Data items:
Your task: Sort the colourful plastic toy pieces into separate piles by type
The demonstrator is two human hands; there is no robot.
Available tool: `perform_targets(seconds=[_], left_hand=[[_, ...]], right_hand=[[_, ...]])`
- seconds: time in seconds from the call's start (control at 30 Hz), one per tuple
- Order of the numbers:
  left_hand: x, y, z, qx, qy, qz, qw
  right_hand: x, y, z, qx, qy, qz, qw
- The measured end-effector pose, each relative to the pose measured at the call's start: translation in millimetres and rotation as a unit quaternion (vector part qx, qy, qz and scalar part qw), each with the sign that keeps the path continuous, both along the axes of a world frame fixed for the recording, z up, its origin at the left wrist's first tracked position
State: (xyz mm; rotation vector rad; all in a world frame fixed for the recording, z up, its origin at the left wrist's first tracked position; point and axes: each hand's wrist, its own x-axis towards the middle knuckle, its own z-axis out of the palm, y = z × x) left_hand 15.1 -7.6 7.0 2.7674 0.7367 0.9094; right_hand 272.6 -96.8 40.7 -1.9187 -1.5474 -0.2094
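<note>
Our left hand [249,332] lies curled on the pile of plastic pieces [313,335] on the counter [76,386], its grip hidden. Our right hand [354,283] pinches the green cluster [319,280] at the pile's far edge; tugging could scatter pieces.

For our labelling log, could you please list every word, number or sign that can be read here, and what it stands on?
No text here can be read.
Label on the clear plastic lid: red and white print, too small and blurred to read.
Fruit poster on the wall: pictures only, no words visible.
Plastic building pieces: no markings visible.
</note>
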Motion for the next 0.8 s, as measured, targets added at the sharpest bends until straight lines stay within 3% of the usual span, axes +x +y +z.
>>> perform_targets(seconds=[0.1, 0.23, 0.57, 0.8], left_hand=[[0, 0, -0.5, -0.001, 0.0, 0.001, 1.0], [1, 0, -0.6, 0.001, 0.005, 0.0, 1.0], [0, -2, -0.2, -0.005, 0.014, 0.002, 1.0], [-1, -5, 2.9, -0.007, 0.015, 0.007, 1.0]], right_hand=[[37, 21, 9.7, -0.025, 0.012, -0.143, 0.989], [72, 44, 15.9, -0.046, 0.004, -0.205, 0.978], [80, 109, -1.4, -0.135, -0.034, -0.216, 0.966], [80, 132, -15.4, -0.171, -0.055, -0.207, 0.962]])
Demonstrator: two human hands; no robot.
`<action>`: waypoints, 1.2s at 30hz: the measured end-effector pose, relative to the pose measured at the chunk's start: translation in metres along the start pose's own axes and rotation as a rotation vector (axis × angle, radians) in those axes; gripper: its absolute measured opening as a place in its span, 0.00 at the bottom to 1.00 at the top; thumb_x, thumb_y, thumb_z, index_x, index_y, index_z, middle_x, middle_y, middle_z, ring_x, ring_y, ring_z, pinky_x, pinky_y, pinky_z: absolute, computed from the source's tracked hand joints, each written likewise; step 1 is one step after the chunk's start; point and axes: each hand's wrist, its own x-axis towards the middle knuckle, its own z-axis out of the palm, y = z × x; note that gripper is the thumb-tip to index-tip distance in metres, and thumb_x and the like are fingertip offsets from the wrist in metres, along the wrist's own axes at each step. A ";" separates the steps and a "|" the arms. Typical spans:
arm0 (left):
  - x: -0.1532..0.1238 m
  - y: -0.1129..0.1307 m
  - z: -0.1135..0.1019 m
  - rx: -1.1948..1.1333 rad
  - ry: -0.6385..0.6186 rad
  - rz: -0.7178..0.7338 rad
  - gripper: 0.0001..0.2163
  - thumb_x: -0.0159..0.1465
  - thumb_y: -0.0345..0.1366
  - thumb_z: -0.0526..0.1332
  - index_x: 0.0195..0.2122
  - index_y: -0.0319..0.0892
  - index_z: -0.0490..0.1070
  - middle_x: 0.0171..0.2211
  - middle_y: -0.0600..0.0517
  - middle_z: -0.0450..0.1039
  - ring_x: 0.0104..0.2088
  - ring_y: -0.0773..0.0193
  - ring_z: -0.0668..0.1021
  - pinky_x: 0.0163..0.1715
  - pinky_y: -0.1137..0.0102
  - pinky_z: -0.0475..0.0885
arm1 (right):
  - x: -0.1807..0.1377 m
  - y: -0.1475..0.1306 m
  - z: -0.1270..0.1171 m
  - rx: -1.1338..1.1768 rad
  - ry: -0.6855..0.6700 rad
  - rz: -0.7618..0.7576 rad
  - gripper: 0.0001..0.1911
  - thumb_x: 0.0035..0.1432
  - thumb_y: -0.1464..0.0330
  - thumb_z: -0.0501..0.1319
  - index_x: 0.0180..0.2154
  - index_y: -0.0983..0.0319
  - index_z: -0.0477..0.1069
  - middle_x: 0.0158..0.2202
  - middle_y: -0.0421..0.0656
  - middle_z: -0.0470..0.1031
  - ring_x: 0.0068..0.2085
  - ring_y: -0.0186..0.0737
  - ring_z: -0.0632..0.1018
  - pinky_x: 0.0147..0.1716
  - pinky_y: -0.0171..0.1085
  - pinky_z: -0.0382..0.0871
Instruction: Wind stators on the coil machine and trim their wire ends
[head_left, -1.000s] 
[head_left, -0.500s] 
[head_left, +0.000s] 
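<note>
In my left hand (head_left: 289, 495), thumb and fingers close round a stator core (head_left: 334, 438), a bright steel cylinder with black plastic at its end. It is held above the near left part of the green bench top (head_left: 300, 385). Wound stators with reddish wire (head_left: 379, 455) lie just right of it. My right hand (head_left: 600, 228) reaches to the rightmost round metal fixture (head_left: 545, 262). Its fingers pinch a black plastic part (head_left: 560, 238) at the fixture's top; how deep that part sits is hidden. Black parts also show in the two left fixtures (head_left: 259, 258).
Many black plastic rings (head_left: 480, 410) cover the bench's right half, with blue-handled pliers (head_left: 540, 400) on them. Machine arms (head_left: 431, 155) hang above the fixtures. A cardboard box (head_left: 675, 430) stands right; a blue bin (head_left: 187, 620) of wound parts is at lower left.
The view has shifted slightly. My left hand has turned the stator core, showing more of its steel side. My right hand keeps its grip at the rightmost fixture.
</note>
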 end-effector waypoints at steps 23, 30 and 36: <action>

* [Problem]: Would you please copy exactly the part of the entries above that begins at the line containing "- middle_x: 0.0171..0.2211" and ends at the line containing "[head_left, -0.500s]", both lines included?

* [Finished task]:
  - middle_x: 0.0171..0.2211
  - middle_y: -0.0600..0.0517
  - middle_z: -0.0450..0.1039
  - ring_x: 0.0104..0.2088
  - ring_y: -0.0773..0.0193
  - ring_z: -0.0668..0.1021
  - pinky_x: 0.0163..0.1715
  - pinky_y: -0.1137..0.0102
  - pinky_z: -0.0475..0.0885
arm1 (right):
  - x: -0.1807..0.1377 m
  - y: -0.1475..0.1306 m
  - z: -0.1270..0.1171 m
  - rx: -1.1338..1.1768 rad
  - ry: -0.6855..0.6700 rad
  - rz: -0.7618..0.7576 rad
  - gripper: 0.0001..0.1911
  - thumb_x: 0.0035..0.1432
  - thumb_y: -0.1464..0.0330
  - thumb_z: -0.0501..0.1319
  - index_x: 0.0180..0.2154
  - index_y: -0.0983..0.0319
  - index_z: -0.0477..0.1069
  - middle_x: 0.0158..0.2202
  - middle_y: -0.0421..0.0656
  - middle_z: -0.0470..0.1031
  - ring_x: 0.0068..0.2085
  - ring_y: -0.0186..0.0737
  - ring_z: -0.0632..0.1018
  - pinky_x: 0.0147..0.1716
  - pinky_y: -0.0171..0.1085
  - pinky_z: -0.0382..0.0871
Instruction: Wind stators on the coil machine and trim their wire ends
[head_left, -1.000s] 
[head_left, -0.500s] 

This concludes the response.